WHAT THE TASK REQUIRES | Give back the lines below verbatim, omitting all pictures.

SUPPLIED MATERIAL |
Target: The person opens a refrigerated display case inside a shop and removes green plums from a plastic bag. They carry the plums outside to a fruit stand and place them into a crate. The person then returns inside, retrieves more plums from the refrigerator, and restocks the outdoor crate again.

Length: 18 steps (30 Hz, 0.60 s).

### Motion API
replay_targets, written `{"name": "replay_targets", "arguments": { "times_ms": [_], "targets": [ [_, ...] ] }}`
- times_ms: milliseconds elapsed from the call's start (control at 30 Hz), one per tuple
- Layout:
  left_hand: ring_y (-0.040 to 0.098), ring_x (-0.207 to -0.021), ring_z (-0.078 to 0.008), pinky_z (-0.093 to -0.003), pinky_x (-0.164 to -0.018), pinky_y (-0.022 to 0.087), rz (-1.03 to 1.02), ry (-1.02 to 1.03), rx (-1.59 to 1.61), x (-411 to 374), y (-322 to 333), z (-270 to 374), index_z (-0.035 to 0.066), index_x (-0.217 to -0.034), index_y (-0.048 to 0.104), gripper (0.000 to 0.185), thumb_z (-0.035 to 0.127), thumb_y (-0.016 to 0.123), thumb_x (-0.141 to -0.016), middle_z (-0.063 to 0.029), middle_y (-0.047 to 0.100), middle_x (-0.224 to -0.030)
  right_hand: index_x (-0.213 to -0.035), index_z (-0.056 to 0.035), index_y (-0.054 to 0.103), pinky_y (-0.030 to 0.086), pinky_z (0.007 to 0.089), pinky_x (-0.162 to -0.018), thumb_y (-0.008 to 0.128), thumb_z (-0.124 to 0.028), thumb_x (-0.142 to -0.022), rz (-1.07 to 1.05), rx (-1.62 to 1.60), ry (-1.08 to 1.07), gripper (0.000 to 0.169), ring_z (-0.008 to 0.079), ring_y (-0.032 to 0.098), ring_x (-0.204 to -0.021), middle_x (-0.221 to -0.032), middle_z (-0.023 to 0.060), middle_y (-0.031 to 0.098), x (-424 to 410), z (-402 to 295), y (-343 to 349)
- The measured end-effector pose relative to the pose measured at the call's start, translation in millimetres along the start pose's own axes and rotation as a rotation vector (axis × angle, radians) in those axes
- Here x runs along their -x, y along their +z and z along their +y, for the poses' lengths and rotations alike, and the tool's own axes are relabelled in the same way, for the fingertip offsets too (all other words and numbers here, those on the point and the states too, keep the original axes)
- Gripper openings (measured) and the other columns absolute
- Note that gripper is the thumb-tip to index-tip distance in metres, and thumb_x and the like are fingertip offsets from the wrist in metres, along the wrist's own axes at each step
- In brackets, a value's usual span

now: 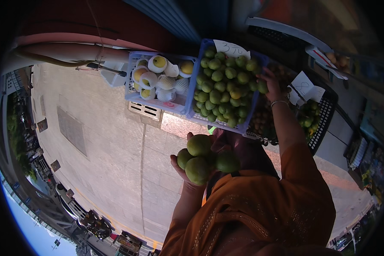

YOUR SOLUTION |
Target: The person opens a refrigerated display case inside a shop and removes green plums from a plastic bag. They carry the plums outside to a fruit stand and place them into a crate. The person then returns inside, retrieves more plums from the refrigerator, and restocks the outdoor crate again.

Length: 18 steps (30 Hz, 0.60 s).

### Motion API
replay_targets, written `{"name": "replay_targets", "arguments": { "times_ms": [_], "targets": [ [_, ...] ] }}`
- times_ms: milliseconds elapsed from the call's start (control at 30 Hz), one per tuple
- Layout:
  left_hand: ring_y (-0.040 to 0.098), ring_x (-0.207 to -0.021), ring_z (-0.078 to 0.008), pinky_z (-0.093 to -0.003), pinky_x (-0.164 to -0.018), pinky_y (-0.022 to 0.087), rz (-1.03 to 1.02), ry (-1.02 to 1.03), rx (-1.59 to 1.61), x (-411 to 374), y (-322 to 333), z (-270 to 374), index_z (-0.035 to 0.066), index_x (-0.217 to -0.034), index_y (-0.048 to 0.104), gripper (0.000 to 0.185), thumb_z (-0.035 to 0.127), thumb_y (-0.016 to 0.123), thumb_x (-0.141 to -0.016), middle_z (-0.063 to 0.029), middle_y (-0.047 to 0.100), middle_x (-0.224 to -0.030)
  right_hand: index_x (-0.213 to -0.035), index_z (-0.056 to 0.035), index_y (-0.054 to 0.103), pinky_y (-0.030 to 0.086), pinky_z (0.007 to 0.089), pinky_x (-0.162 to -0.018), thumb_y (-0.008 to 0.128), thumb_z (-0.124 to 0.028), thumb_x (-0.142 to -0.022), rz (-1.07 to 1.05), rx (-1.62 to 1.60), ry (-1.08 to 1.07), gripper (0.000 to 0.169), ring_z (-0.008 to 0.079), ring_y (-0.032 to 0.098), ring_x (-0.204 to -0.021), middle_x (-0.221 to -0.032), middle_z (-0.023 to 0.060), middle_y (-0.031 to 0.098), x (-424 to 410), z (-402 to 295), y (-343 to 349)
- The measured end-effector pose relative to the pose measured at the call's start, translation in millimetres along the start pose's own axes and rotation as a rotation vector (axis × angle, radians) in those axes
- Here x runs along their -x, y along their +z and z along their +y, for the poses' lengths and rotations alike, and the tool's own axes are relabelled in the same way, for the fingertip offsets too (all other words and numbers here, those on the point and the states too, keep the original axes)
- Gripper openings (measured) and the other columns absolute
- Note that gripper is the thumb-tip to index-tip distance in metres, and thumb_x and the like are fingertip offsets from the wrist in metres, along the wrist's own axes at each step
- In brackets, a value's usual span

now: 

Nothing else is part of this answer.